About this exercise | Give back, exactly as written, the lines from the beginning of the listing through the one that contains "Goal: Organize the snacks".

Supplied records Block Start

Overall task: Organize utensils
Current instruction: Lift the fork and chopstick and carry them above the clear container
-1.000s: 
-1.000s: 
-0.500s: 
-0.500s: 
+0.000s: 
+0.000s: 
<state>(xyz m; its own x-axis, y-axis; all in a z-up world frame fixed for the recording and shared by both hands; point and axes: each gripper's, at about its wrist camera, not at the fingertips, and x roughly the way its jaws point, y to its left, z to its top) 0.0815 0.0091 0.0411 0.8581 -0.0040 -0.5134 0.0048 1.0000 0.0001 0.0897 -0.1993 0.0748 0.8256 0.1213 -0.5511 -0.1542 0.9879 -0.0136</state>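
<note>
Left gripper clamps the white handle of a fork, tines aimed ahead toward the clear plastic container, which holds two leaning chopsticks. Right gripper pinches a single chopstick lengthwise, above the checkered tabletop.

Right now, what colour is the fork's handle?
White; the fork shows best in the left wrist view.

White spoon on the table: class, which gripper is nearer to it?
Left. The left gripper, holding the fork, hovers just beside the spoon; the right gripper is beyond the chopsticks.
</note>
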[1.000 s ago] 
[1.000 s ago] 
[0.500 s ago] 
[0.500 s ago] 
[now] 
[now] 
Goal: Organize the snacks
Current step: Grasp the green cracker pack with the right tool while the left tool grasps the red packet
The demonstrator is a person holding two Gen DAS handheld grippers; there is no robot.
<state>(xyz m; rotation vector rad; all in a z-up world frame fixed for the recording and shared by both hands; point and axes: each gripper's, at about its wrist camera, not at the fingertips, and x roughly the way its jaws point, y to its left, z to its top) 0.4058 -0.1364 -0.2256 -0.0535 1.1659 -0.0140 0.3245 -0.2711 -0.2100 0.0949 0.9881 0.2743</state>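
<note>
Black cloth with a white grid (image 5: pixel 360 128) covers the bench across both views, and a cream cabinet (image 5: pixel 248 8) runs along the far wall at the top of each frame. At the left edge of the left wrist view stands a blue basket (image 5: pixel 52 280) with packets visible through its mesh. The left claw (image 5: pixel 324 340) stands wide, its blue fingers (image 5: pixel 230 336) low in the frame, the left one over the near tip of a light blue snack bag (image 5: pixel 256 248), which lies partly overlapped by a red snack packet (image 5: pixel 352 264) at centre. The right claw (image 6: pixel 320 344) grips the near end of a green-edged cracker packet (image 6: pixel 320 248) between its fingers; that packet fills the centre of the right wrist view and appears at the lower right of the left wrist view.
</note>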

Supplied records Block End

Response box |
Overall task: Organize utensils
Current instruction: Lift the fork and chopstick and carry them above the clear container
-1.000s: 
-1.000s: 
-0.500s: 
-0.500s: 
+0.000s: 
+0.000s: 
<state>(xyz m; its own x-axis, y-axis; all in a z-up world frame fixed for the recording and shared by both hands; point and axes: each gripper's, at about its wrist camera, not at the fingertips, and x roughly the way its jaws point, y to its left, z to its top) 0.0815 0.0091 0.0411 0.8581 -0.0040 -0.5134 0.0048 1.0000 0.0001 0.0897 -0.1993 0.0748 0.8256 0.1213 -0.5511 -0.1542 0.9879 -0.0136</state>
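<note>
Left gripper clamps the white handle of a fork, tines aimed ahead toward the clear plastic container, which holds two leaning chopsticks. Right gripper pinches a single chopstick lengthwise, above the checkered tabletop.

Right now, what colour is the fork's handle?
White; the fork shows best in the left wrist view.

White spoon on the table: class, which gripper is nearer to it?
Left. The left gripper, holding the fork, hovers just beside the spoon; the right gripper is beyond the chopsticks.
</note>
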[1.000 s ago] 
[1.000 s ago] 
[0.500 s ago] 
[0.500 s ago] 
[now] 
[now] 
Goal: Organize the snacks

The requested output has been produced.